A while back, I saw a pack of about 8 coyotes awaiting a storm under a tree. Wow! What a sight. While I saw them, it appeared that perhaps they did not see me as none of them seemed to acknowledge my existence.
Once on the ridge, we scout the area as we can still hear them yipping, yet none in sight. We remove the leashes and we proceed to walk on the ridge away from the coyotes or at least where we think the coyotes are not. I tell John that we should not drop into the wash as we normally do, but to remain on the ridge for the walk. Clearly this allows us to scan the area for a coyote versus being on the wash which makes me also feel more vulnerable.
Today, we are also managing the dogs more closely. I ask them to wait until we close the distance between them. I recall them back and set them off again to do their thing.
Once we reached our destination and it’s time to head back, John surprises me by suggesting that we put them again on leashes. Okay, I say thinking that a bit of loose leash walking is not a bad thing either. By now, both dogs are a bit tired and somewhat hot.

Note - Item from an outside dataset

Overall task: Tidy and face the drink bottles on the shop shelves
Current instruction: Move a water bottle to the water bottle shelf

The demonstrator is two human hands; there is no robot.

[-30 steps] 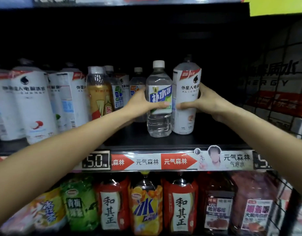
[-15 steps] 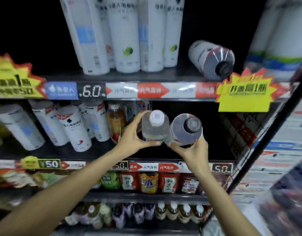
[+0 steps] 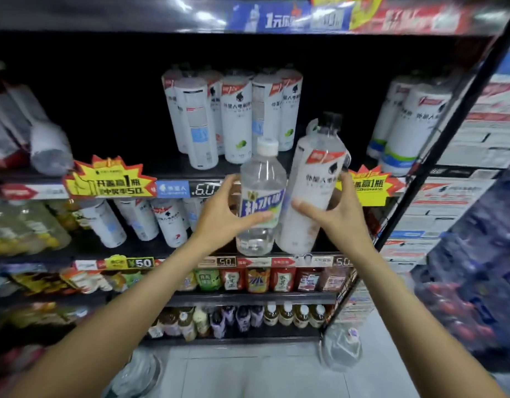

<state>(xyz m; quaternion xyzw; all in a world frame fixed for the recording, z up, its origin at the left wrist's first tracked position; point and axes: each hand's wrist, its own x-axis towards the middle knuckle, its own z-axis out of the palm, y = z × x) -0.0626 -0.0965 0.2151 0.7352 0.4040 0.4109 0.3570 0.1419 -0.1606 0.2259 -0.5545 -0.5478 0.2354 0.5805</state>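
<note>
My left hand (image 3: 222, 214) grips a clear water bottle (image 3: 262, 179) with a white cap and a blue label. My right hand (image 3: 334, 214) grips a taller white-sleeved bottle (image 3: 314, 179) with a black cap, tilted to the right. Both bottles are held side by side in the air, in front of the shelf edge with the price strip (image 3: 202, 189). Behind them, on the upper shelf, stands a group of white-sleeved bottles (image 3: 233, 116).
More white bottles (image 3: 403, 124) stand at the upper right, and another row (image 3: 139, 219) on the shelf below at left. Lower shelves hold coloured drinks (image 3: 256, 280) and small bottles (image 3: 276, 314). A black upright post (image 3: 420, 185) bounds the rack. Yellow promo tags (image 3: 110, 182) stick out.
Both hands have lifted the two bottles off the middle shelf and raised them toward the upper shelf. The bottles now stand more upright, and my view has tilted up and back.
</note>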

Situations like this make me think about the importance of being flexible with our routines when it comes to keeping our dogs safe. Usually this walk means our dogs are loose as they explore an area that is both familiar to them and us, but on occasions like today, where the coyotes are in such close proximity, keeping them on a leash was the right thing to do.

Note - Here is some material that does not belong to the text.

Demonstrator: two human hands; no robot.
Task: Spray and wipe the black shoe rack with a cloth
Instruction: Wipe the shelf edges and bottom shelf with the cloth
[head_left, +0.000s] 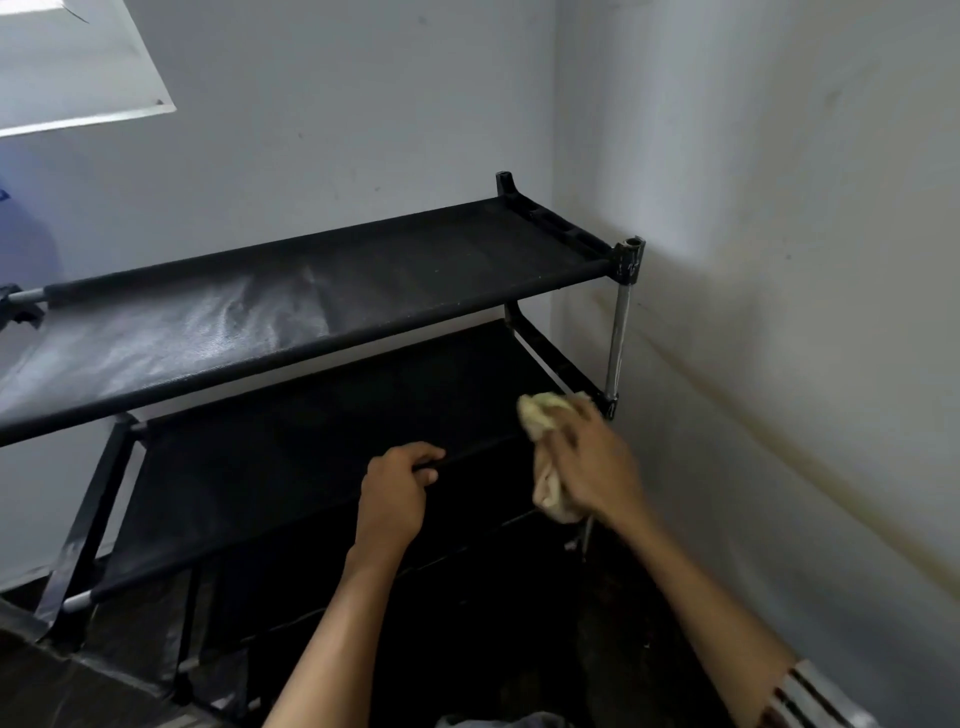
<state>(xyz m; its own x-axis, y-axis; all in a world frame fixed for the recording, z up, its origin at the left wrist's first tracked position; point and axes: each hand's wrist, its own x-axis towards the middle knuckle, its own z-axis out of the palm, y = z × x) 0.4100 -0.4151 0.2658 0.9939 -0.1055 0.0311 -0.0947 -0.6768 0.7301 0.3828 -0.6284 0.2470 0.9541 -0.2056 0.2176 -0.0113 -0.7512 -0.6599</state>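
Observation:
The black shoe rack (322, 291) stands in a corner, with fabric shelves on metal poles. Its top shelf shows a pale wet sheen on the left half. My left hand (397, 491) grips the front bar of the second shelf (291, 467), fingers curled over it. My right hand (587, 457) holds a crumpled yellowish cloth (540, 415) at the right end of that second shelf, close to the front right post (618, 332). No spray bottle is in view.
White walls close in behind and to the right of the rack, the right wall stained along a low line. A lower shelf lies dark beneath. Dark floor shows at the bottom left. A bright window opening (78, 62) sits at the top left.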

Lots of folks would rather see their dog run free (I agree nothing more fun for both parties) than manage their dog carefully when needed. I have come across this line of thinking many times with some of my clients. Some have even confessed to me that if their dog runs away and gets lost well, that is their karma. Yep, I listen in disbelief!
I see it differently. I am all for fun and games but I take my dogs well-being (and that of my client’s dogs when they are left in my care) with utmost seriousness. They do depend on us many times to keep them safe.
Here is an interesting example: In Yellowstone National Park, wolves that are hit by a car will be brought in to the clinic to mend, but a wolf that is perhaps injured by natural causes would not. I found this bit interesting and surmised that being hit by a car is of course very unfortunate and clearly not part of the natural environment of wild animals such as the wolves packs at the park.
Just like the wolves are helped when hit by a car, I think the reverse should apply to our dogs: They need to be cared for and managed appropriately depending on the behavior of the particular dog. Will the dog come back pronto when called? Is he old and not so keen on taking after wildlife in hot pursuit? The particular environment should also be considerate: What is potentially around us? A heavy-trafficked road? On and off-leash areas next to each other? What kind of wildlife is around? And even the time of day.
In my case, our walks are smack against Santa Fe National Forest with the possibility of encountering wildlife. Not too long ago, John and the dogs were in very close proximity to an elk; and as John later described the encounter, the elk took off running away from our dogs and almost ran into him as he admired the size of the animal just before he made a rushed turn away from John.
My advice to folks is to pay attention to the circumstances around them in order to keep their dogs safe. Our dogs do depend on us many times to do just that. Be flexible with your management routine so that everyone can have fun while remaining safe. Your dog will thank you and I do too.